5.6 Real-World Examples of ISAs
Let's return to the two architectures we discussed in Chapter 4, Intel and MIPS, to see how the designers of these processors chose to deal with the issues introduced in this chapter: instruction formats, instruction types, number of operands, addressing, and pipelining. We'll also introduce the Java Virtual Machine to illustrate how software can create an ISA abstraction that completely hides the real ISA of the machine.
5.6.1 Intel
Intel uses a little endian, two-address architecture, with variable-length instructions. Intel processors use a register-memory architecture, which means all instructions can operate on a memory location, but the other operand must be a register. This ISA allows variable-length operations, operating on data with lengths of 1, 2, or 4 bytes.
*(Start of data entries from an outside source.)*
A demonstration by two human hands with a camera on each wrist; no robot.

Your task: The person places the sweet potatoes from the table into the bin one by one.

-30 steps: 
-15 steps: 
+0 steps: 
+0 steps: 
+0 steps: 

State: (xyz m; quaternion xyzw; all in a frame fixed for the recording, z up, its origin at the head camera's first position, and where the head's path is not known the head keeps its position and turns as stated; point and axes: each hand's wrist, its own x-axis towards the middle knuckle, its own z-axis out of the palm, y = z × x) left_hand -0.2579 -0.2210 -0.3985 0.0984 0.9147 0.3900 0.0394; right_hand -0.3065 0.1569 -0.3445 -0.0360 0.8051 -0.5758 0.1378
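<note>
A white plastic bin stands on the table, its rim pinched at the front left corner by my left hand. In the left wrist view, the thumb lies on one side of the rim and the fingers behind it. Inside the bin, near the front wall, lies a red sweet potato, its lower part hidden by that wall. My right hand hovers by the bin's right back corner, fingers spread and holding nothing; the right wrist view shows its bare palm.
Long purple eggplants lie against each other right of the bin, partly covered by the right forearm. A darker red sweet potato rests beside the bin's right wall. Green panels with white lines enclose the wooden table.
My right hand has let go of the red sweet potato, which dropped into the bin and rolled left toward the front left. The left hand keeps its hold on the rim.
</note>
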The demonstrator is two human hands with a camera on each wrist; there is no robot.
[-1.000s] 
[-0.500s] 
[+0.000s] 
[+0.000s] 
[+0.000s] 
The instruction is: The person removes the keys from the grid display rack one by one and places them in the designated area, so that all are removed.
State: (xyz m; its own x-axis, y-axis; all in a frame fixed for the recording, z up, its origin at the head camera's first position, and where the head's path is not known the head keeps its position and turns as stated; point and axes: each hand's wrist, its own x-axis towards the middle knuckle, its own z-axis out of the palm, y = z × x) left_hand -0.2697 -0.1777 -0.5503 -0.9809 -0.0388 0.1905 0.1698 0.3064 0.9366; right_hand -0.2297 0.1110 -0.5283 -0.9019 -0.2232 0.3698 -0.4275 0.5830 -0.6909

The 8086 through the 80486 are single-stage pipeline architectures. The architects reasoned that if one pipeline was good, two would be better. The Pentium had two parallel five-stage pipelines, called the U pipe and the V pipe, to execute instructions. Stages for these pipelines include Prefetch, Instruction Decode, Address Generation, Execute, and Write Back. To be effective, these pipelines must be kept filled, which requires instructions that can be issued in parallel. It is the compiler's responsibility to make sure this parallelism happens. The Pentium II increased the number of stages to 12, including Prefetch, Length Decode, Instruction Decode, Rename/Resource Allocation, UOP Scheduling/Dispatch, Execution, Write Back, and Retirement. Most of the new stages were added to address Intel's MMX technology, an extension to the architecture that handles multimedia data. The Pentium III increased the stages to 14, and the Pentium IV to 24. Additional stages (beyond those introduced in this chapter) included stages for determining the length of the instruction, stages for creating microoperations, and stages to "commit" the instruction (make sure it executes and the results become permanent). The Itanium contains only a 10-stage instruction pipeline.
Intel processors allow for the basic addressing modes introduced in this chapter, in addition to many combinations of those modes. The 8086 provided 17 different ways to access memory, most of which were variants of the basic modes. Intel's more current Pentium architectures include the same addressing modes as their predecessors, but also introduce new modes, mostly to help with maintaining backward compatibility. The IA-64 is surprisingly lacking in memory-addressing modes. It has only one: register-indirect (with optional post-increment). This seems unusually limiting but follows the RISC philosophy. Addresses are calculated and stored in general-purpose registers. The more complex addressing modes require specialized hardware; by limiting the number of addressing modes, the IA-64 architecture minimizes the need for this specialized hardware.
5.6.2 MIPS
The MIPS architecture (which originally stood for "Microprocessor without Interlocked Pipeline Stages") is a little endian, word-addressable, three-address, fixed-length ISA. This is a load and store architecture, which means only the load and store instructions can access memory. All other instructions must use registers for operands, which implies that this ISA needs a large register set. MIPS is also limited to fixed-length operations (those that operate on data with the same number of bytes).
Some MIPS processors (such as the R2000 and R3000) have five-stage pipelines. The R4000 and R4400 have 8-stage superpipelines. The R10000 is quite interesting in that the number of stages in the pipeline depends on the functional unit through which the instruction must pass: there are five stages for integer instructions, six for load/store instructions, and seven for floating-point instructions. Both the MIPS 5000 and 10000 are superscalar.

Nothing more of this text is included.